- **Exercise brief**
Every line from the beginning of the records below up to the one holding "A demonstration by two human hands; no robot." should be quoted exactly; leave out the rest.

- **Records from a data collection**
════════
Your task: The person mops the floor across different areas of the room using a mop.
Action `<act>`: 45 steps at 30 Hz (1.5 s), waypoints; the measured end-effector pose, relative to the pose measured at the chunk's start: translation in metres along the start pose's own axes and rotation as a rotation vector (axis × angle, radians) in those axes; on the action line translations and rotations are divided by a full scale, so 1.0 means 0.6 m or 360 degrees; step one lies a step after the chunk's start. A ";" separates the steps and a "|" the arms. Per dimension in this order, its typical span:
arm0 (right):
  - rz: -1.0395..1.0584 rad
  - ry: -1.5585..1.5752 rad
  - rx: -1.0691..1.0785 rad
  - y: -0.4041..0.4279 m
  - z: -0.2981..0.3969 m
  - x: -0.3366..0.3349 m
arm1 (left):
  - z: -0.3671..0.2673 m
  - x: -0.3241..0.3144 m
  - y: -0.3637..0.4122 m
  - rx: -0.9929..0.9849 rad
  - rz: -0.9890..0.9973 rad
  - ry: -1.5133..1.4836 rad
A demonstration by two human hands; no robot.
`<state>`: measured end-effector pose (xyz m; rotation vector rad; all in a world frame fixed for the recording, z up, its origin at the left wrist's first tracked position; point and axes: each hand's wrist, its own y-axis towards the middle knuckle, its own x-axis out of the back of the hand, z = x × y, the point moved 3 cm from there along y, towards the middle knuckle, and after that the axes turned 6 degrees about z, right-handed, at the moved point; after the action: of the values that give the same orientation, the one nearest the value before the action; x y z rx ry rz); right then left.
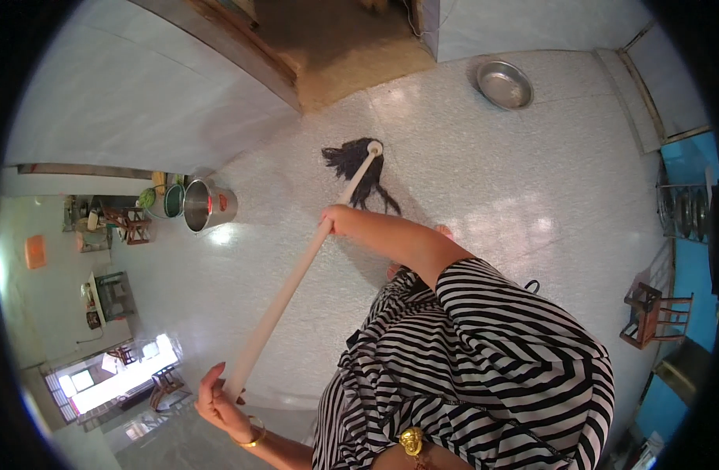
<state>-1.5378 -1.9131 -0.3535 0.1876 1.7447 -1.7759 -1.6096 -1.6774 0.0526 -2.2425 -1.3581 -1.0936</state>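
A long pale mop handle (283,294) slants across the middle of the view. My right hand (336,218) is closed around its lower part, a short way above the mop head. Close to the upper end, my left hand (221,402) has the handle between thumb and fingers, with one finger raised away; a gold bangle circles that wrist. The dark string mop head (359,167) rests on the speckled grey floor (453,176), its strands spread to the left and towards my feet. A round white collar (374,148) joins handle and strands.
A metal basin (505,85) sits ahead to the right, beyond a doorway threshold (365,79). By the left wall stands a shiny metal bucket (209,204), beside a green basket (174,201). Wooden chairs stand at right (647,314) and far left (167,385).
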 end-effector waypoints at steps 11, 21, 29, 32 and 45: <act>0.0047 0.0600 0.0520 -0.104 0.131 0.110 | -0.059 -0.072 0.161 -0.0497 0.0189 -0.0099; -0.0025 0.0954 0.0955 -0.178 0.268 0.353 | -0.189 -0.254 0.277 -0.0824 0.0640 -0.0402; -0.0393 0.1361 0.1241 -0.297 0.300 0.618 | -0.324 -0.462 0.251 -0.0918 0.1221 -0.0434; -0.0483 0.1519 0.1308 -0.327 0.278 0.738 | -0.344 -0.545 0.216 -0.1052 0.1412 -0.0531; -0.0930 0.2288 0.1177 -0.417 0.091 0.853 | -0.367 -0.690 0.103 -0.0499 0.1889 -0.1430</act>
<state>-2.0543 -2.1545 -0.3993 1.7764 1.8875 -3.0283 -1.7654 -2.0978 -0.0979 -3.1089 0.2200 0.1731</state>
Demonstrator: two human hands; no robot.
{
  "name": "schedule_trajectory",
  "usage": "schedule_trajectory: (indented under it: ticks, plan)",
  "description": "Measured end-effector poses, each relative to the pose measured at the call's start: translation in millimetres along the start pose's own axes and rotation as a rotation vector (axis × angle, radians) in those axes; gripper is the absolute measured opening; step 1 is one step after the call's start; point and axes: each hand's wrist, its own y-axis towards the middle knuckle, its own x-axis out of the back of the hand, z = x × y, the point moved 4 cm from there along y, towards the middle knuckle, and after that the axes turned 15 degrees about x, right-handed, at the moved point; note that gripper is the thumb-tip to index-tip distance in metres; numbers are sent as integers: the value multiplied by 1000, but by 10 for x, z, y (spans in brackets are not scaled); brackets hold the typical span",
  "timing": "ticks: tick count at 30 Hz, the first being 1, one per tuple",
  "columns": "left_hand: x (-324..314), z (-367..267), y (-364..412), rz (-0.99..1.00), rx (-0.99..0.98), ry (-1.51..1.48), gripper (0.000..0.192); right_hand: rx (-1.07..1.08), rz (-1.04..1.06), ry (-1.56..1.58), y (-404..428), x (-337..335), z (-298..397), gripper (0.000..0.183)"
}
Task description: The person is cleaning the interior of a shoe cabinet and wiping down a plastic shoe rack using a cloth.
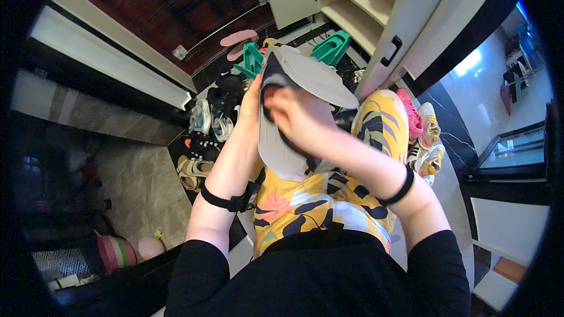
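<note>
A grey plastic shoe organizer point(315, 77) with two ribbed plates is held tilted above my lap. My left hand point(251, 103) lies along its left side and steadies it, some of the fingers hidden behind. Between the plates sits a dark shoe point(275, 80) with a reddish inside, mostly hidden. My right hand point(288, 108), a little blurred, reaches between the plates with fingers curled at the shoe's opening. Beyond my hands, two green shoe organizers point(332, 48) stand on the floor, and pink slippers point(240, 38) lean by the door.
Several shoes stand on the left, among them white sandals point(194, 169) and grey-white sneakers point(200, 116). Pink shoes point(410, 114) and white-yellow sneakers point(428, 125) are beside my right knee. An open cabinet point(357, 17) with shelves stands ahead, its handled door point(396, 39) swung outward.
</note>
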Motion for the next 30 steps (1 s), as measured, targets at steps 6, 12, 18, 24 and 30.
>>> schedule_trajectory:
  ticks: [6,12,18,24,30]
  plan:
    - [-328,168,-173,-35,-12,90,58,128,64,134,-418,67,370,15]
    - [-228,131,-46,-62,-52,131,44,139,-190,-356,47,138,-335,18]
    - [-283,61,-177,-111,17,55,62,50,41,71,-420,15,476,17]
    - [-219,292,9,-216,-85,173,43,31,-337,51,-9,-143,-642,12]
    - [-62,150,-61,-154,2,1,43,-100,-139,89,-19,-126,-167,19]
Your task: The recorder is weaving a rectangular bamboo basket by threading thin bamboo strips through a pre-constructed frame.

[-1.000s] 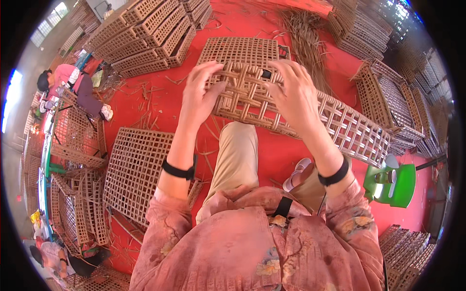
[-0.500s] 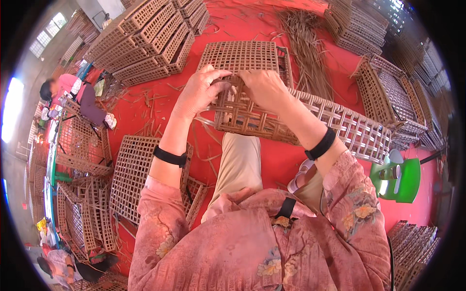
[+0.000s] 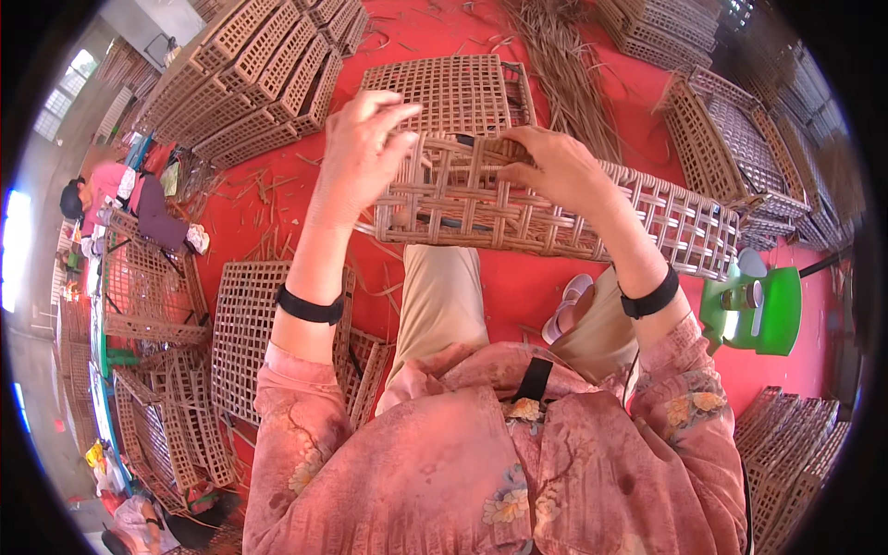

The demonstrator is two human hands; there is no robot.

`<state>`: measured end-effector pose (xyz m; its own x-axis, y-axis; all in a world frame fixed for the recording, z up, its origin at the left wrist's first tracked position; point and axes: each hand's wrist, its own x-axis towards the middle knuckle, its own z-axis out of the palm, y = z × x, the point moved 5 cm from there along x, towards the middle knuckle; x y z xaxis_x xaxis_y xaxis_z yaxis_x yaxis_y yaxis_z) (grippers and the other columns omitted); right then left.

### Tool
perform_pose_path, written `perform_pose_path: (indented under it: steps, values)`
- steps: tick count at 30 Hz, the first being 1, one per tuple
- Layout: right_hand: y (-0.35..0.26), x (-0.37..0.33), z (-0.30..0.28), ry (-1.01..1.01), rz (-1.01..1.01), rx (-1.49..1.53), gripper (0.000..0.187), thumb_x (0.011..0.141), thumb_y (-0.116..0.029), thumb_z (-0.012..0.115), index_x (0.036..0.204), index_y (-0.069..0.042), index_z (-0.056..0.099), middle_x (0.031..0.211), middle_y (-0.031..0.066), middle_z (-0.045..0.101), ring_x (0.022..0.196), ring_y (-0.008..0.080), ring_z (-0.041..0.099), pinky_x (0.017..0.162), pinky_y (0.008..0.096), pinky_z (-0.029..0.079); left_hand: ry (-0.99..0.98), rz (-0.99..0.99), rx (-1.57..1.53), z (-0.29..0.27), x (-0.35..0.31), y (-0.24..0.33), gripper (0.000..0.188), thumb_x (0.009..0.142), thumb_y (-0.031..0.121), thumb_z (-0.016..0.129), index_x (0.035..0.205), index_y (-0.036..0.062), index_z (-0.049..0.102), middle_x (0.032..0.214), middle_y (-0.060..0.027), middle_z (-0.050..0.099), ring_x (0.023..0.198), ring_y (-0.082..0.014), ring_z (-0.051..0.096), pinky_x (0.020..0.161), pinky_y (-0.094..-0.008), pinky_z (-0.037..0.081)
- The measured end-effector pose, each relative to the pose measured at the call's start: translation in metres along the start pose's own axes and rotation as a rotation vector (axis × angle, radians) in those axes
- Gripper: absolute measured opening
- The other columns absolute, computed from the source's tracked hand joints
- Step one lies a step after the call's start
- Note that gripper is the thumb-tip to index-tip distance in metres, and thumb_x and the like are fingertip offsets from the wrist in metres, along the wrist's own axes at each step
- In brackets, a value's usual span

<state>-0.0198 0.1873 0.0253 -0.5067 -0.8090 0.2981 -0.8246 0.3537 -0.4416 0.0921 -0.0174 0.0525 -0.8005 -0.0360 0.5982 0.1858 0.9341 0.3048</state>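
A long woven rattan basket [image 3: 555, 222] with an open lattice side lies across in front of my knees, its far right end tilted toward the lower right. My right hand [image 3: 569, 166] grips its upper rim, with fingers curled over the edge and the thumb against the lattice. My left hand [image 3: 361, 157] is raised by the basket's left corner, its fingers apart and nothing visible in them. Just behind stands another lattice basket [image 3: 435, 88], its flat woven face up, partly covered by the first one and my left hand.
Loose rattan strips [image 3: 564, 74] lie beyond on the red floor [image 3: 305, 199]. Stacked baskets [image 3: 250, 83] rise at the far left, more baskets [image 3: 740, 148] at the right. A green stool [image 3: 777, 314] holding a cup stands right. A person [image 3: 129, 199] sits at the left.
My left hand has lifted off the basket's corner toward the upper left and its fingers have spread. My right hand has shifted right along the rim. The whole view has shifted slightly.
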Motion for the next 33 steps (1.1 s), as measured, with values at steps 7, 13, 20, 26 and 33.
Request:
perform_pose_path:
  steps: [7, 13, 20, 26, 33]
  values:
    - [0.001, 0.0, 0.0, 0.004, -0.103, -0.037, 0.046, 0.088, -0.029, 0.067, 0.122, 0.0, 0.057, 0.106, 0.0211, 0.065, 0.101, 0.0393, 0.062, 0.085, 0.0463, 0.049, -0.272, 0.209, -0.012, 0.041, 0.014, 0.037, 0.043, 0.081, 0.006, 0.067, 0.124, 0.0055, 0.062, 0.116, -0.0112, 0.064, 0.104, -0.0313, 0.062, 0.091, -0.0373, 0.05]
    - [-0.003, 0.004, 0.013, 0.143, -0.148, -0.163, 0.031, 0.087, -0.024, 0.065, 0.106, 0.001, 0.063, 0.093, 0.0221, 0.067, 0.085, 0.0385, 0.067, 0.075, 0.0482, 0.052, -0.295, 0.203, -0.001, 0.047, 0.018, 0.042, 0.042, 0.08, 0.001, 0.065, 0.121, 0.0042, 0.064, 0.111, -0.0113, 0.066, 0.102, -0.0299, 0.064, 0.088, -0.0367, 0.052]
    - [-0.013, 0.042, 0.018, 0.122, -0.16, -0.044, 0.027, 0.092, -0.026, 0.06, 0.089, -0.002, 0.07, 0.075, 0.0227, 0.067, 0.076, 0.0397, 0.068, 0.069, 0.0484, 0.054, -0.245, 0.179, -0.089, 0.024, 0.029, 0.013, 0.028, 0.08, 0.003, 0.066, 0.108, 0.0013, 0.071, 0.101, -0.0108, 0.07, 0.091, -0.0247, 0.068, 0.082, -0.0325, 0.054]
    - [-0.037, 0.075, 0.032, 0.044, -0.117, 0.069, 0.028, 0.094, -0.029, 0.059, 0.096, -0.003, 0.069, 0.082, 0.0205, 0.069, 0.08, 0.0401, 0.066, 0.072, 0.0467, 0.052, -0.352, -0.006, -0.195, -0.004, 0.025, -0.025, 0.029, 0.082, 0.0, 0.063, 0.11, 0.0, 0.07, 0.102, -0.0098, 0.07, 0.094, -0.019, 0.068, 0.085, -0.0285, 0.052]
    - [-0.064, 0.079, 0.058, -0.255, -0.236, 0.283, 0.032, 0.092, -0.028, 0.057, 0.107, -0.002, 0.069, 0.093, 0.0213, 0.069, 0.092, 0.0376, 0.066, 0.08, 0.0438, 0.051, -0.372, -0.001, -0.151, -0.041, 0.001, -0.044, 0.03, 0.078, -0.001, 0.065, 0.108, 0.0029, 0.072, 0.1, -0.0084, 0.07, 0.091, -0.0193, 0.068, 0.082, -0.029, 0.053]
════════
- **Problem solution**
Your task: The person mops the floor across different areas of the room using a mop.
Action `<act>`: 45 steps at 30 Hz (1.5 s), waypoints; the measured end-effector pose, relative to the pose measured at the chunk's start: translation in metres along the start pose's own axes and rotation as a rotation vector (axis × angle, radians) in those axes; on the action line translations and rotations are divided by a full scale, so 1.0 means 0.6 m or 360 degrees; step one lies a step after the chunk's start. A ";" separates the steps and a "|" the arms. Per dimension in this order, its typical span:
arm0 (right):
  - rz: -1.0395..1.0584 rad
  - ry: -1.5585..1.5752 rad
  - rx: -1.0691..1.0785 rad
  - y: -0.4041..0.4279 m
  - z: -0.2981..0.3969 m
  - x: -0.3366..0.3349 m
arm1 (left):
  - z: -0.3671..0.2673 m
  - x: -0.3241..0.3144 m
  - y: -0.3637..0.4122 m
  - rx: -0.9929..0.9849 rad
  - rz: -0.9890..0.9973 rad
  - ry: -1.5133..1.4836 rad
A demonstration by two human hands; no robot.

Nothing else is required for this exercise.